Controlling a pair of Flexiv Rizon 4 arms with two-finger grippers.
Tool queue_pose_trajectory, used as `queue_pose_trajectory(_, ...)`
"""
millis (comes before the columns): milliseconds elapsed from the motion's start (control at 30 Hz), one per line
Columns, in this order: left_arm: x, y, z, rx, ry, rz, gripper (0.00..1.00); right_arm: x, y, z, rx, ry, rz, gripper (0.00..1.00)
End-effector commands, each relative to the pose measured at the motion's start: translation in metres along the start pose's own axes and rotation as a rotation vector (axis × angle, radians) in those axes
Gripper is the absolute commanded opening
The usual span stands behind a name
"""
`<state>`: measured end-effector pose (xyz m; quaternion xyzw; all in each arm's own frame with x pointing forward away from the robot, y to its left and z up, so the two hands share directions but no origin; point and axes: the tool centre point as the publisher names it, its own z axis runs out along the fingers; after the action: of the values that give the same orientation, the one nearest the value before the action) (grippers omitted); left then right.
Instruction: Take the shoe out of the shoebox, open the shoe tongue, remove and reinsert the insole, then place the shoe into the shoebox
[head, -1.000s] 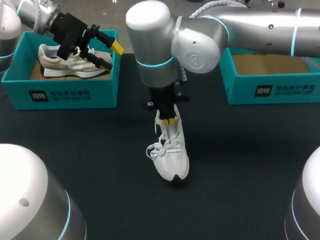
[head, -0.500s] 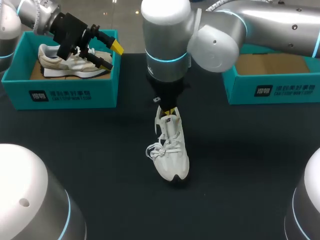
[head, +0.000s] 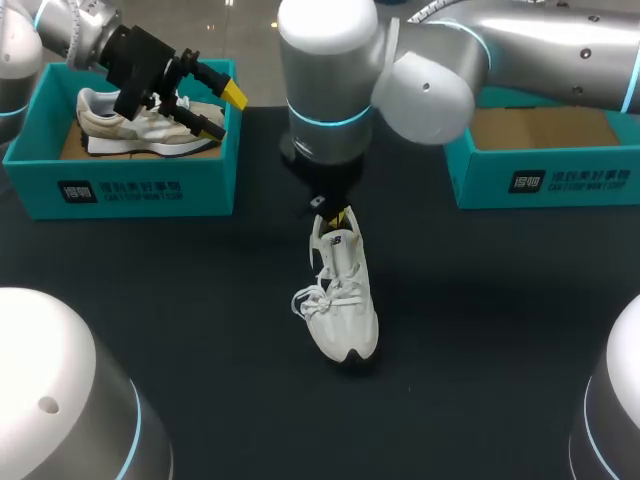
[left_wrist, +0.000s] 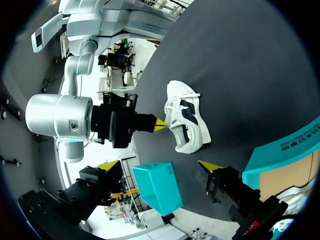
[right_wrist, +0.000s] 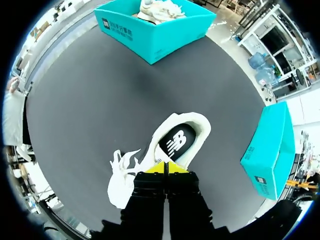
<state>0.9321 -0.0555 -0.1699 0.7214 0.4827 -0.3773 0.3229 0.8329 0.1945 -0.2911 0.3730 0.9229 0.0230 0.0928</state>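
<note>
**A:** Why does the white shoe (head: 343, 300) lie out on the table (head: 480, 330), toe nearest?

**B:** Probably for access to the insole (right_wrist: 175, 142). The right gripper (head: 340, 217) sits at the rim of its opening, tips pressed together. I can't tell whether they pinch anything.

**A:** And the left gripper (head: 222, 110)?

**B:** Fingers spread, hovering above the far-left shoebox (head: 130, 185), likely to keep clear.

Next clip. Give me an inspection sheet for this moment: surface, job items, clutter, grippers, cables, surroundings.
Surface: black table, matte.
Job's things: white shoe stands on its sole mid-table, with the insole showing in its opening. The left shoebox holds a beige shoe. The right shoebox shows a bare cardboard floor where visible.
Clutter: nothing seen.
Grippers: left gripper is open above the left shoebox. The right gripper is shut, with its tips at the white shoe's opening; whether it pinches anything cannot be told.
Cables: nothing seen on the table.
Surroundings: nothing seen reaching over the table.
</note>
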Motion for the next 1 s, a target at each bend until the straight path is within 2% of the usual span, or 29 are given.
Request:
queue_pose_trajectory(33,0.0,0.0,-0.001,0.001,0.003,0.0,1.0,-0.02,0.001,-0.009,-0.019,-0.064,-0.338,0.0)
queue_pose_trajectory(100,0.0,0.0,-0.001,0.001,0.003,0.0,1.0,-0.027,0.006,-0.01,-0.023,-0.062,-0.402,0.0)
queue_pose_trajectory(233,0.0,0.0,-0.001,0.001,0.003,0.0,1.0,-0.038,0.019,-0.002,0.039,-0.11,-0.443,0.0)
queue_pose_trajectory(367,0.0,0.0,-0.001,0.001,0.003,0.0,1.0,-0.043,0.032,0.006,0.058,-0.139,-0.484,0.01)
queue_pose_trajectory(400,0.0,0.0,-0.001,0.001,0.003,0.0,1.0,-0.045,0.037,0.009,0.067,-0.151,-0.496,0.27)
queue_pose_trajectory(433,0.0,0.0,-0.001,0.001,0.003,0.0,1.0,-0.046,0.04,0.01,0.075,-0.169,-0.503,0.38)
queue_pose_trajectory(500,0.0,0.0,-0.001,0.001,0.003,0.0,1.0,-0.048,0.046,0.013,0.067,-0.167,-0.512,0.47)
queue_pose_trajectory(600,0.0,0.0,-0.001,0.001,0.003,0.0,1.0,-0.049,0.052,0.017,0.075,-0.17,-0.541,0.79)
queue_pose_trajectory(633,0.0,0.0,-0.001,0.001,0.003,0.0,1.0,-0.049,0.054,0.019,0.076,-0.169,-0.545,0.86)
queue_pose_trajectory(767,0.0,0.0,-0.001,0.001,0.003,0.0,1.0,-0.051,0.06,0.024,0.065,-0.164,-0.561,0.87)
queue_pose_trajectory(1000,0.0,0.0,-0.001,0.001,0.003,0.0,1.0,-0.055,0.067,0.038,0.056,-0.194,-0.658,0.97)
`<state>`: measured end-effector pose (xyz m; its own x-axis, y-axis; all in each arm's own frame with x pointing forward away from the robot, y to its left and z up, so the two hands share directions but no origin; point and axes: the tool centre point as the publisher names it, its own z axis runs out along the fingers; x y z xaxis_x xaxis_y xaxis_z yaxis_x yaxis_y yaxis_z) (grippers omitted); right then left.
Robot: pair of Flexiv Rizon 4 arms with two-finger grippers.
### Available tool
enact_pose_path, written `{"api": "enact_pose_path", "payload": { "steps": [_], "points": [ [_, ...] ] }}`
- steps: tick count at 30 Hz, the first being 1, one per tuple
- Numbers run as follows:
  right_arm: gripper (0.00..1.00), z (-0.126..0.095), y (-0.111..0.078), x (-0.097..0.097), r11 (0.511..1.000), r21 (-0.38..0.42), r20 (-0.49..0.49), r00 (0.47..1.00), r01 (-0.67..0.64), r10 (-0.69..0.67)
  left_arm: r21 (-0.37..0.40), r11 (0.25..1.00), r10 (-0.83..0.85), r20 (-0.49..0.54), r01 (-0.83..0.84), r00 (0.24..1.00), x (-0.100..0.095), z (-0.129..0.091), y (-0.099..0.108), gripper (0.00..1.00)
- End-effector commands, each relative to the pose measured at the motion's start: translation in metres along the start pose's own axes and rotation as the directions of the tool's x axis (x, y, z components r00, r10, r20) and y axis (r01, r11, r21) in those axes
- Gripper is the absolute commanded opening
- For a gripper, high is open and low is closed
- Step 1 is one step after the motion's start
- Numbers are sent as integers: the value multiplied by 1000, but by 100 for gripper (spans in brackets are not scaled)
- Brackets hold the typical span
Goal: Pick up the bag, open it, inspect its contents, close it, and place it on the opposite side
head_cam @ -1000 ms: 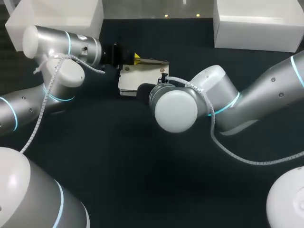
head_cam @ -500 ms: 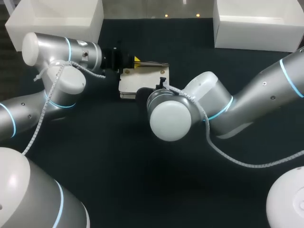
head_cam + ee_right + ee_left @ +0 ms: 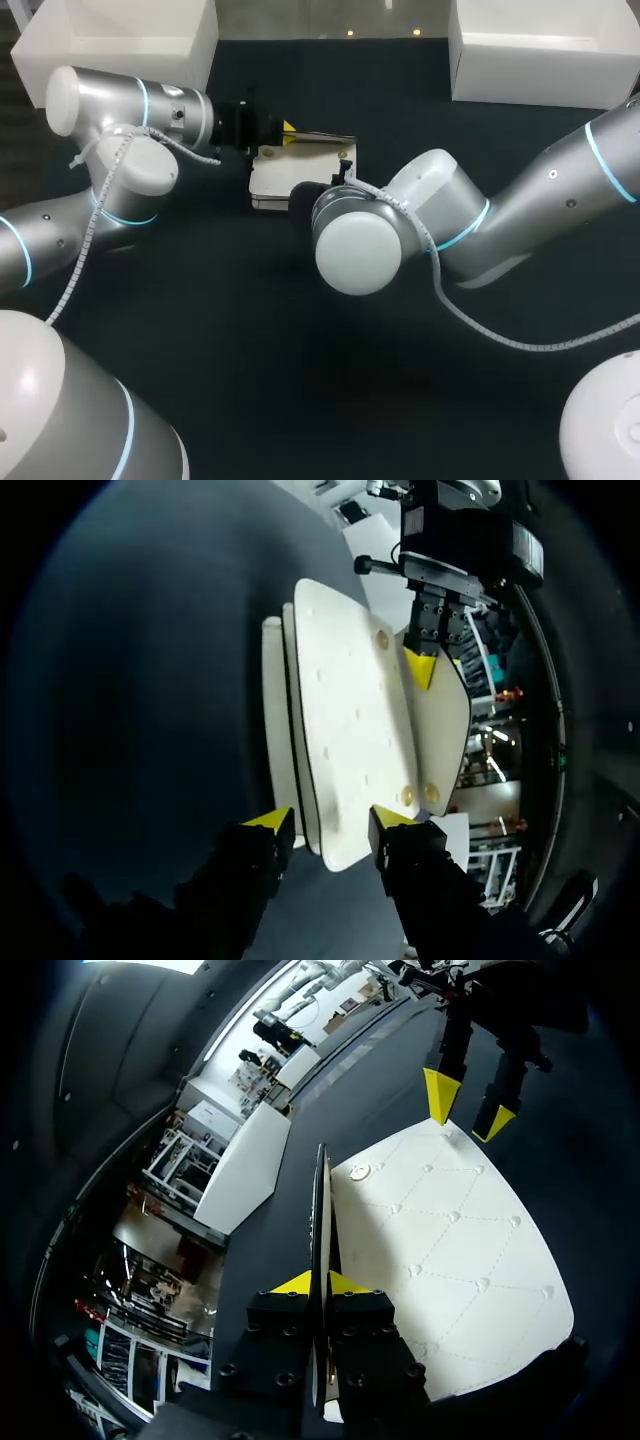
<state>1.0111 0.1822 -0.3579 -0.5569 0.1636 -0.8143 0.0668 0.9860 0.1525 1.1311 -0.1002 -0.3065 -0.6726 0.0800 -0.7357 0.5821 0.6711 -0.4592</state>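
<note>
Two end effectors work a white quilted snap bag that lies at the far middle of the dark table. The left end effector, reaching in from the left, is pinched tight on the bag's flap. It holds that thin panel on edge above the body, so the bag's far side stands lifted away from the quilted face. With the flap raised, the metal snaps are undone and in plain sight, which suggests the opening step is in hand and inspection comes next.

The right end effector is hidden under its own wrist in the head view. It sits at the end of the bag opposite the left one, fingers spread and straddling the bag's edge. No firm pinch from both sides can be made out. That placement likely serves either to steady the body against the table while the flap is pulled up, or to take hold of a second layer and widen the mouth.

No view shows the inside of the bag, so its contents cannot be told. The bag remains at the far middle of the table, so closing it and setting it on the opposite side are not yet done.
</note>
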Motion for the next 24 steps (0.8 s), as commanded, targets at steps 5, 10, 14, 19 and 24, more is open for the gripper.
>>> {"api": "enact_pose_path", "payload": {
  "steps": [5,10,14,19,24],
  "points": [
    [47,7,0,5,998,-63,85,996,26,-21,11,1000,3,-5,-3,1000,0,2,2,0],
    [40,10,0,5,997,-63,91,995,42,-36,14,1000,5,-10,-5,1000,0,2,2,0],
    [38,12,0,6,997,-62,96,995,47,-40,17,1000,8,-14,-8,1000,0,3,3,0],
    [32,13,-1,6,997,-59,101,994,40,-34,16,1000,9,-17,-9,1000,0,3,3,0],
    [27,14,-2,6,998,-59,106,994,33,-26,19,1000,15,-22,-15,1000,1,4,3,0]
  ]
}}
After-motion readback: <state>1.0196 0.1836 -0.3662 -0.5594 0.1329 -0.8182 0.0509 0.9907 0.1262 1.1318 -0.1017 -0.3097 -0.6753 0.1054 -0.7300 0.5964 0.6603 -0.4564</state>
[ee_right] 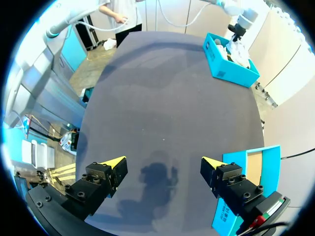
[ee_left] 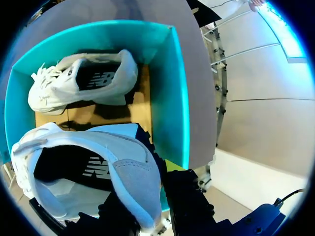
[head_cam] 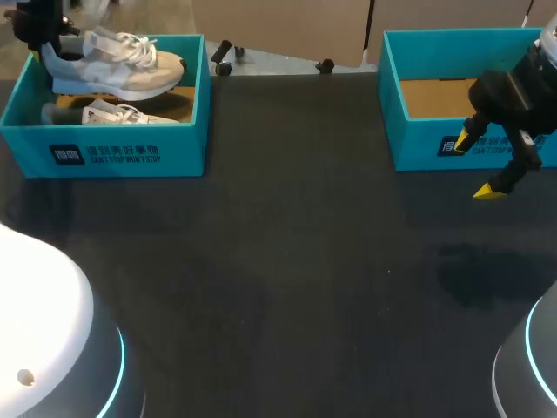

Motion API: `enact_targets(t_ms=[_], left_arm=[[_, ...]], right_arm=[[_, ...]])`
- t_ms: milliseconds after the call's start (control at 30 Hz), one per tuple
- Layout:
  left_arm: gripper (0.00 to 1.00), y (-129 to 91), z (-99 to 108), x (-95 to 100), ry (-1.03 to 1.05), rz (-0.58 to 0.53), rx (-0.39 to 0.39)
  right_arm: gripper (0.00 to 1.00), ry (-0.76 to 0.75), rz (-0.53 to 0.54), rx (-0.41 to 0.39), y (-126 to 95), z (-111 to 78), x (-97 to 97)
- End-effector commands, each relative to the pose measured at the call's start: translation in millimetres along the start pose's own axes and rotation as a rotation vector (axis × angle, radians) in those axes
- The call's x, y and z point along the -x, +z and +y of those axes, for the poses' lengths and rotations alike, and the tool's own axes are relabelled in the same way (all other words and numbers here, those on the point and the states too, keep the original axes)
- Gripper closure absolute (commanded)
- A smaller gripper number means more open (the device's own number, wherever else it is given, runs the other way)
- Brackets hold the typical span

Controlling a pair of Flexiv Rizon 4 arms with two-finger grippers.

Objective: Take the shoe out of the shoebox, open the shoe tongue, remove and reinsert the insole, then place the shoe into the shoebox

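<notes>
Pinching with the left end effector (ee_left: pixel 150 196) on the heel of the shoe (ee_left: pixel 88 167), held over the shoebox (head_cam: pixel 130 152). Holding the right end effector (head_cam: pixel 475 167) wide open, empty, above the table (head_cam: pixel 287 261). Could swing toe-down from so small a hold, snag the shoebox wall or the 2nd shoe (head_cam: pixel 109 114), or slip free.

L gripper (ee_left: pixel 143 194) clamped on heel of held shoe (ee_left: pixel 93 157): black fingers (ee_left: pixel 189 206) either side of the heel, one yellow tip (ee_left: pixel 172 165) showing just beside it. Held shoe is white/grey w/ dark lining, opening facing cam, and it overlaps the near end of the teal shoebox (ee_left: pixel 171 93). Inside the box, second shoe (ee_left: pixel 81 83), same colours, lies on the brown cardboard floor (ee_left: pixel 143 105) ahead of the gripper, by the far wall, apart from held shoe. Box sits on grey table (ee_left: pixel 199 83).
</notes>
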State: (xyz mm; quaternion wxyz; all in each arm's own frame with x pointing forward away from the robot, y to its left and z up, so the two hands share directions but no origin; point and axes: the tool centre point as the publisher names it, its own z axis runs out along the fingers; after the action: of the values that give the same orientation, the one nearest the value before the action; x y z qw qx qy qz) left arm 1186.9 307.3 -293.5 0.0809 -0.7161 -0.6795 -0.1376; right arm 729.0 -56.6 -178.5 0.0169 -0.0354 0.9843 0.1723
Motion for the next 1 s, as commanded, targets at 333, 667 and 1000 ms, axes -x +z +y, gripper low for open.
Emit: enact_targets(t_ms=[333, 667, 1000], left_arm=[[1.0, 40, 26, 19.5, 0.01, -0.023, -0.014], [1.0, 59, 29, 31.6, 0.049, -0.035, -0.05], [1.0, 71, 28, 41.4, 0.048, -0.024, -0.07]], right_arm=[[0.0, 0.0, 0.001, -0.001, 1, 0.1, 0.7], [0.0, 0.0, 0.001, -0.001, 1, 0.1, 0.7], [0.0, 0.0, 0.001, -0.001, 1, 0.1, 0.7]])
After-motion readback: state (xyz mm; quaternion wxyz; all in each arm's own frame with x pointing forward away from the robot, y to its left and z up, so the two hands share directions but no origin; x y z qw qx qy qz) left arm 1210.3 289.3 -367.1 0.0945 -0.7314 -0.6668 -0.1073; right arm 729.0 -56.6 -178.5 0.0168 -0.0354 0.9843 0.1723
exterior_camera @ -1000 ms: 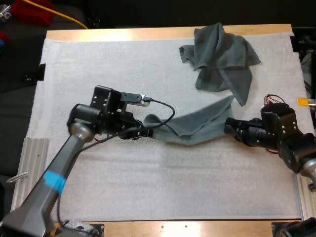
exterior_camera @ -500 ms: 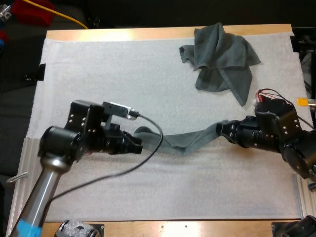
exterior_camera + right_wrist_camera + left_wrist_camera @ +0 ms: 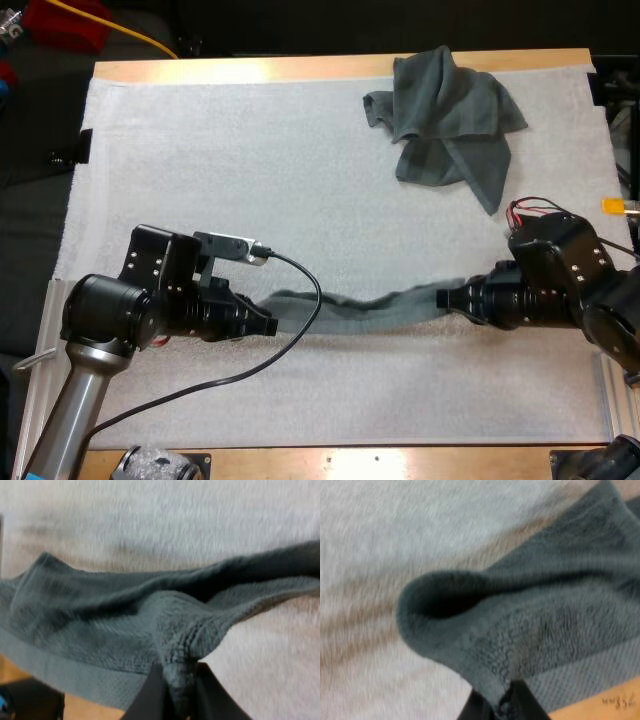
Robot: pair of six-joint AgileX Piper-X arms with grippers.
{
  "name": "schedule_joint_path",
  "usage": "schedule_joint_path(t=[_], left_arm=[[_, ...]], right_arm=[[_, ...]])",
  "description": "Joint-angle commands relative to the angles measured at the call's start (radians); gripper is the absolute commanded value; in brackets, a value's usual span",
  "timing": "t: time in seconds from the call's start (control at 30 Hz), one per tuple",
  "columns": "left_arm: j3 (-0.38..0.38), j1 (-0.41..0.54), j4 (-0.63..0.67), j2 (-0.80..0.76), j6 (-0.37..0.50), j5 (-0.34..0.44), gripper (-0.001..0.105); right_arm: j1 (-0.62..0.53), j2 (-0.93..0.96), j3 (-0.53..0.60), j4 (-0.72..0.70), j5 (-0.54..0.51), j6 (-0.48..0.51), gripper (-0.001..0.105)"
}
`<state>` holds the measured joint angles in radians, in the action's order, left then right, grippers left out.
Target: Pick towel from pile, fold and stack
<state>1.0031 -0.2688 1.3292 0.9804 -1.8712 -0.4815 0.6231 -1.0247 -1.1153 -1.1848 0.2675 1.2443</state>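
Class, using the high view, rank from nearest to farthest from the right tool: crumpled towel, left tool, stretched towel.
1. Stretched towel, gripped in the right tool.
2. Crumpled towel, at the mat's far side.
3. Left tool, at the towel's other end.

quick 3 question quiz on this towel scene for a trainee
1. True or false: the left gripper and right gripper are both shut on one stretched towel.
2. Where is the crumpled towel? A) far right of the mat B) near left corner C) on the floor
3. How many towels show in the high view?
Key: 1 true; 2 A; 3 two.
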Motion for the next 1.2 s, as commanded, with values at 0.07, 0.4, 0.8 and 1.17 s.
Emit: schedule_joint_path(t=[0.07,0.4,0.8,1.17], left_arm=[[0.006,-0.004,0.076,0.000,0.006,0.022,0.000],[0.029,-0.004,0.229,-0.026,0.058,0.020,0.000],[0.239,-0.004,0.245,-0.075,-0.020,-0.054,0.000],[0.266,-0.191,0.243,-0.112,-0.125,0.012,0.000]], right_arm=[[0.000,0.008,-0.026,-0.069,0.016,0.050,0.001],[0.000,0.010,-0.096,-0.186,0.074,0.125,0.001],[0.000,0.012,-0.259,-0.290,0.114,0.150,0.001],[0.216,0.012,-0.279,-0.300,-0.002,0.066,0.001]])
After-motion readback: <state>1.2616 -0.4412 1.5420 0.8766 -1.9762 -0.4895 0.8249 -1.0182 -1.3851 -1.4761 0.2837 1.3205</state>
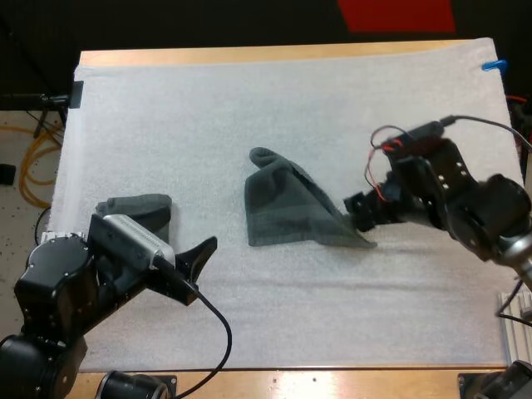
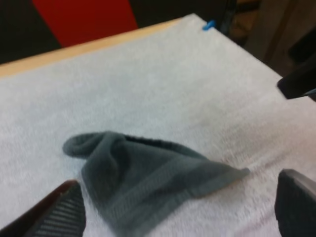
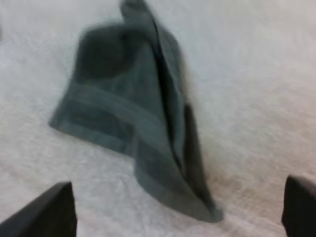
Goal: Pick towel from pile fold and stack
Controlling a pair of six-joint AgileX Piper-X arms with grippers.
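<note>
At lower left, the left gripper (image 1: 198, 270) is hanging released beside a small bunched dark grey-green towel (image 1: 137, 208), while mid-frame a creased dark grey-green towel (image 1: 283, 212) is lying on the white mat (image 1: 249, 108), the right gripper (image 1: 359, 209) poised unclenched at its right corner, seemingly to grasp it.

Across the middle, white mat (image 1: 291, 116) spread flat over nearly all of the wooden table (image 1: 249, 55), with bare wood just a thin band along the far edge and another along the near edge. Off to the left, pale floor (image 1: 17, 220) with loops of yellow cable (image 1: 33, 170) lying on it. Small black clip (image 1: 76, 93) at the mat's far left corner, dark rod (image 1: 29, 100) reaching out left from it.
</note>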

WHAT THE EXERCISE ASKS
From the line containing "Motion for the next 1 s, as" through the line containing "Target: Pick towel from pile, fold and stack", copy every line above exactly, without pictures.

PROBLEM SOLUTION
Motion for the next 1 s, as commanded, targets at 333, 667 and 1000 ms, axes -x +z +y, gripper low for open.
Emit: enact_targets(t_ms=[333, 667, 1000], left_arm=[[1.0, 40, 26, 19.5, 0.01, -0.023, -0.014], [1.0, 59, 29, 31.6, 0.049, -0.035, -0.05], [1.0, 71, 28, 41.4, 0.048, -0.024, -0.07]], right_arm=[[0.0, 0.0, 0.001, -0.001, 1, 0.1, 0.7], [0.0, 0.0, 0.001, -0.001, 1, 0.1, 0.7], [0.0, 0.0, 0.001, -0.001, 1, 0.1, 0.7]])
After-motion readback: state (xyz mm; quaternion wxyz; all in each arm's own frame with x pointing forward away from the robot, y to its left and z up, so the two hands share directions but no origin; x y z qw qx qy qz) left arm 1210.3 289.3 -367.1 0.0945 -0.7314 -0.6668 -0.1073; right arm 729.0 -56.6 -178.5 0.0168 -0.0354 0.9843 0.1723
exterior_camera @ -1000 ms: 
exterior_camera @ -500 ms: 
exterior_camera + right_wrist_camera + left_wrist_camera @ +0 ms: 
Robot: pair of six-joint AgileX Piper-X arms with grippers.
{
  "name": "schedule_joint_path",
  "usage": "schedule_joint_path(t=[_], left_arm=[[_, ...]], right_arm=[[_, ...]])",
  "description": "Joint-angle commands relative to the angles measured at the call's start (radians); gripper is the absolute commanded value; in brackets, a value's usual span",
  "timing": "t: time in seconds from the call's start (control at 30 Hz), one per tuple",
  "columns": "left_arm: j3 (-0.38..0.38), j1 (-0.41..0.54), j4 (-0.63..0.67), j2 (-0.80..0.76), j6 (-0.37..0.50), j5 (-0.34..0.44), gripper (-0.001..0.105); right_arm: j1 (-0.62..0.53), j2 (-0.93..0.96), j3 (-0.53..0.60), j4 (-0.72..0.70), j5 (-0.54..0.51), j6 (-0.48..0.51), gripper (-0.001..0.105)"
}
`<state>` holds the measured joint angles in radians, in the action's order, left then right, grippers left out.
Target: Pick towel from pile, fold and stack

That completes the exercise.